The flag of Gotland Island.

The flag of Gotland Island.

The sheep graze right down to the edge of the Baltic Sea.

The sheep graze right down to the edge of the Baltic Sea.

And so we spent a long weekend on Gotland traveling from farm to farm, visiting shops and talking to people. I am, I admit, usually the fine-cuisine-and-art-museum type, but I surprised myself by loving the entire trip–not, as in the case of my parents, because of all the technical sheep-talk that went on, but because of the way we travelled. This was no superficial tourist trip: stay three nights in a youth hostel, hit the big sights, and never speak with a local. Instead, the four days on Gotland were gritty, real, in-your-face–dialogue after dialogue with the people who make their living there, raising sheep in thatched-roofed barns on 1,200-year-old farmsteads. This is how I want to travel.

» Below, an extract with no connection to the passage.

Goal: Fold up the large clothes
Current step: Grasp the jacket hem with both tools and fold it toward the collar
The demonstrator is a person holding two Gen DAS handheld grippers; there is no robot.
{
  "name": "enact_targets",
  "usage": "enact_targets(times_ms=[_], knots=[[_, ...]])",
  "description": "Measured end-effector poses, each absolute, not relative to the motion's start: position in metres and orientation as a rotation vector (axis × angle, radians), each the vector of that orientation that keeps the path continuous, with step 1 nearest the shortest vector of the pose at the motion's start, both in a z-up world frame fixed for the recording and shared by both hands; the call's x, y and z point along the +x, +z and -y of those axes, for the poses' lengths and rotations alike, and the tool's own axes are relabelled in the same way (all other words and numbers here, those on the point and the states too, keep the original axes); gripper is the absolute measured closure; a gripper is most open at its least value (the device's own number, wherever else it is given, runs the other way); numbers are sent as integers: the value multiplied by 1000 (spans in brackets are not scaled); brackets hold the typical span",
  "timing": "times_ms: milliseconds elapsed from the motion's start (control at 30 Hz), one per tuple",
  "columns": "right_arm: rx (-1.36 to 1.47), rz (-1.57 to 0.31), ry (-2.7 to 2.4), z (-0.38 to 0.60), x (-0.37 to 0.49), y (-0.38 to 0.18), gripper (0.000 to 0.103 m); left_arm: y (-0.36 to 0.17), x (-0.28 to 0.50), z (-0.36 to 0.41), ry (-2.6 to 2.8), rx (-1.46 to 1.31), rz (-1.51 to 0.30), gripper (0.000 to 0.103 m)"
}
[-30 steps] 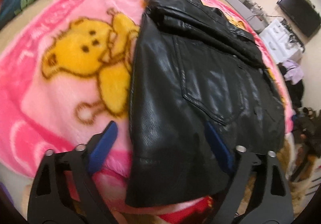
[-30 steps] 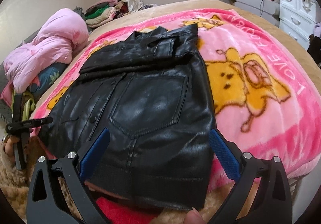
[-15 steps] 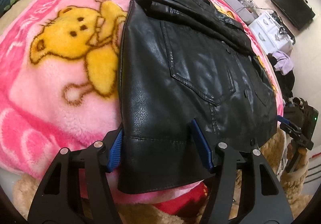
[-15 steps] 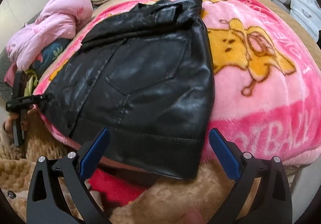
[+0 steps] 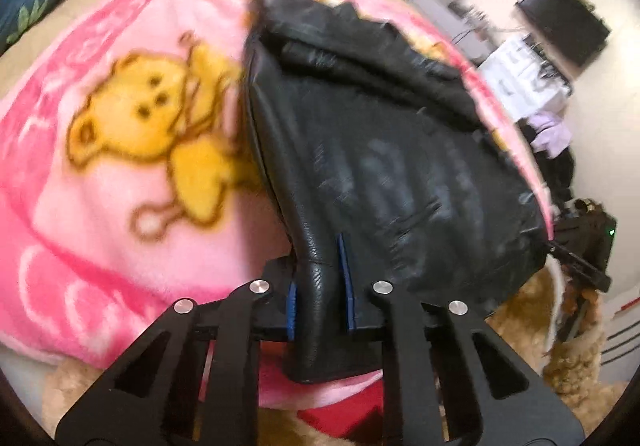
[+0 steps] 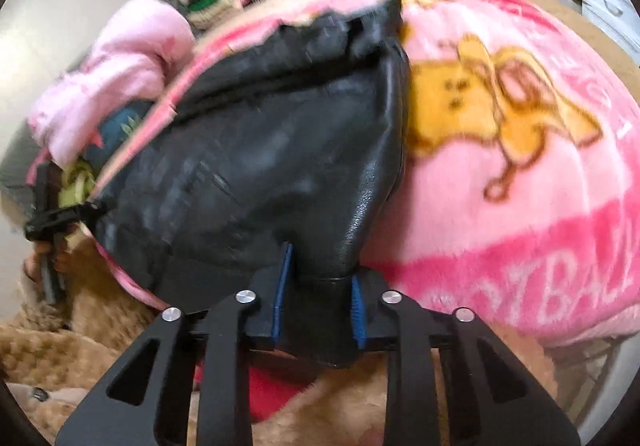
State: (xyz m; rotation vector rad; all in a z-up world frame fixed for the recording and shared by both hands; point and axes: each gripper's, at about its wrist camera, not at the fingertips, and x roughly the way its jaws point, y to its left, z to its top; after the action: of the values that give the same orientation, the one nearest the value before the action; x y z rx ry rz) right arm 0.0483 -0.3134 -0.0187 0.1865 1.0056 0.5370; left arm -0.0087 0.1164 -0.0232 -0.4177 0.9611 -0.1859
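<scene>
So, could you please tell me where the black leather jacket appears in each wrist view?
Left wrist: the black leather jacket fills centre-right, its hem corner pinched in the left claw.
Right wrist: it fills centre-left, hem pinched in the right claw.
Shared landmark: the pink bear blanket underneath.

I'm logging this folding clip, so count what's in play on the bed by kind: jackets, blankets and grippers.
Jackets: 1, black leather jacket
Blankets: 1, pink bear blanket
Grippers: 2, left gripper and right gripper, each shut on the jacket's hem
Total: 4
</scene>
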Motion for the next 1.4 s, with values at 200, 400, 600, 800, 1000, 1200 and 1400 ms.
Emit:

Thanks to local advice, we strayed pretty far from the beaten path. We attended, for instance, the island’s annual ram auction–dozens of Gotland’s most gorgeous animals selling to buyers from across Sweden, prices up to 8,000 dollars. I mean, how many of your average summer visitors can boast of that?! “It’s like Christmas for sheep people!!” one shepherd told us with utmost enthusiasm, wrist-deep in the fleece of one particularly handsome ram. You don’t get that every day.

Ram auction ahead!

Ram auction ahead!

Before the start of the ram auction--potential buyers have the chance to examine the sheep and talk to the shepherds.

Before the start of the ram auction, potential buyers have the chance to examine the sheep and talk to the shepherds.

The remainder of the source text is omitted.